▶ _TASK_: Repeat every line from the line containing "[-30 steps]" to the end of the data, exactly. Leave the pictures out.

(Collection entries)

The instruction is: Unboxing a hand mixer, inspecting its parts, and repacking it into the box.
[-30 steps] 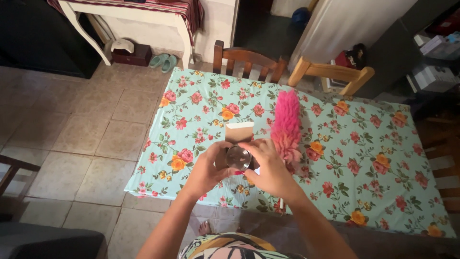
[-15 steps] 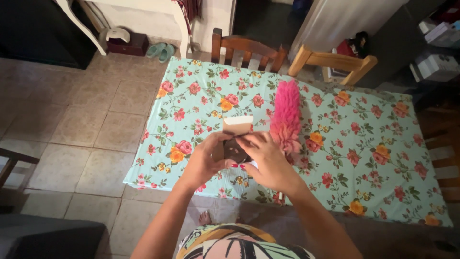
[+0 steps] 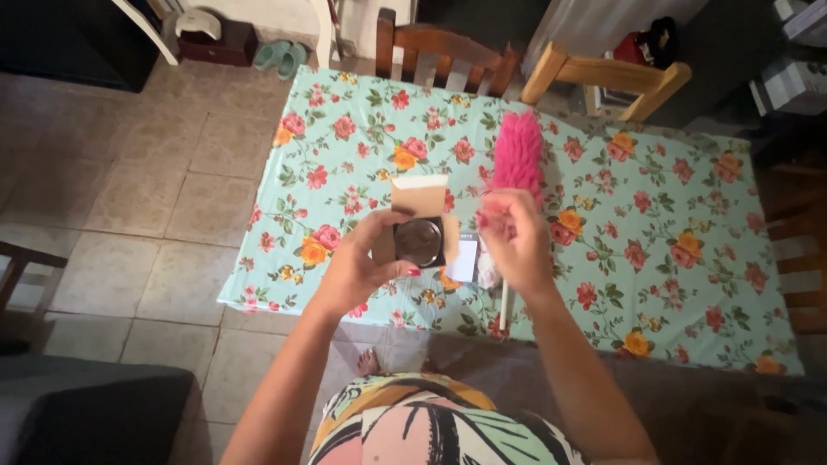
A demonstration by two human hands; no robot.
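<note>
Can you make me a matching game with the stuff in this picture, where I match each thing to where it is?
Things:
1. small cardboard box
2. pink duster
3. green sandals
4. wooden chairs

Places:
A. on the tiled floor, far off at the top
B. lying on the flowery tablecloth
C. held open in the left hand
D. tucked in at the far side of the table

Pairs: 1-C, 2-B, 3-A, 4-D

I note beige tiled floor (image 3: 129, 172), table with floral cloth (image 3: 672, 258), two wooden chairs (image 3: 439, 52) at far edge, green slippers (image 3: 280, 56) near white furniture legs. Light dim.
</note>
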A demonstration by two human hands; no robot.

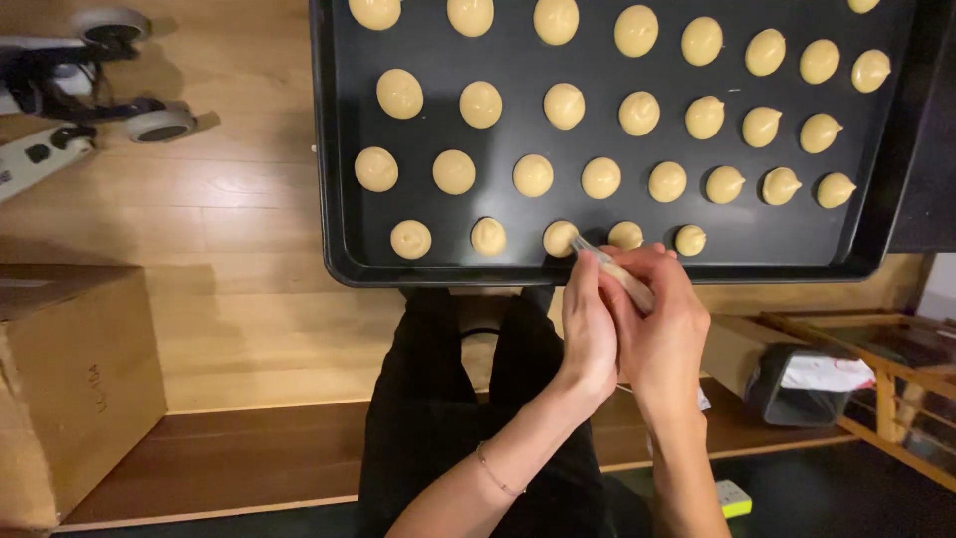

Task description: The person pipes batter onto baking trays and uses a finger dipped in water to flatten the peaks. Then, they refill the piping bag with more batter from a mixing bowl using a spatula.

▶ _SOLVED EXERCISE_:
[-30 steps] 
[-15 steps] 
[+0 steps] 
A demonstration by two human hands; no robot.
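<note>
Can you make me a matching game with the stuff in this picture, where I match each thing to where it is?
Things:
1. small cardboard box
2. pink duster
3. green sandals
4. wooden chairs

Places:
A. on the tiled floor, far off at the top
B. lying on the flowery tablecloth
C. held open in the left hand
D. tucked in at the far side of the table

Pairs: 1-C, 2-B, 3-A, 4-D

I note beige tiled floor (image 3: 129, 172), table with floral cloth (image 3: 672, 258), two wooden chairs (image 3: 439, 52) at far edge, green slippers (image 3: 280, 56) near white furniture legs. Light dim.
</note>
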A demonstration by two human hands; no robot.


Task description: The person pipes batter onto baking trays and uses a finger dipped in water to flatten the peaks. Then, they refill the piping bag with more batter from a mixing bowl using a spatula.

Nothing further remains to be added to the answer.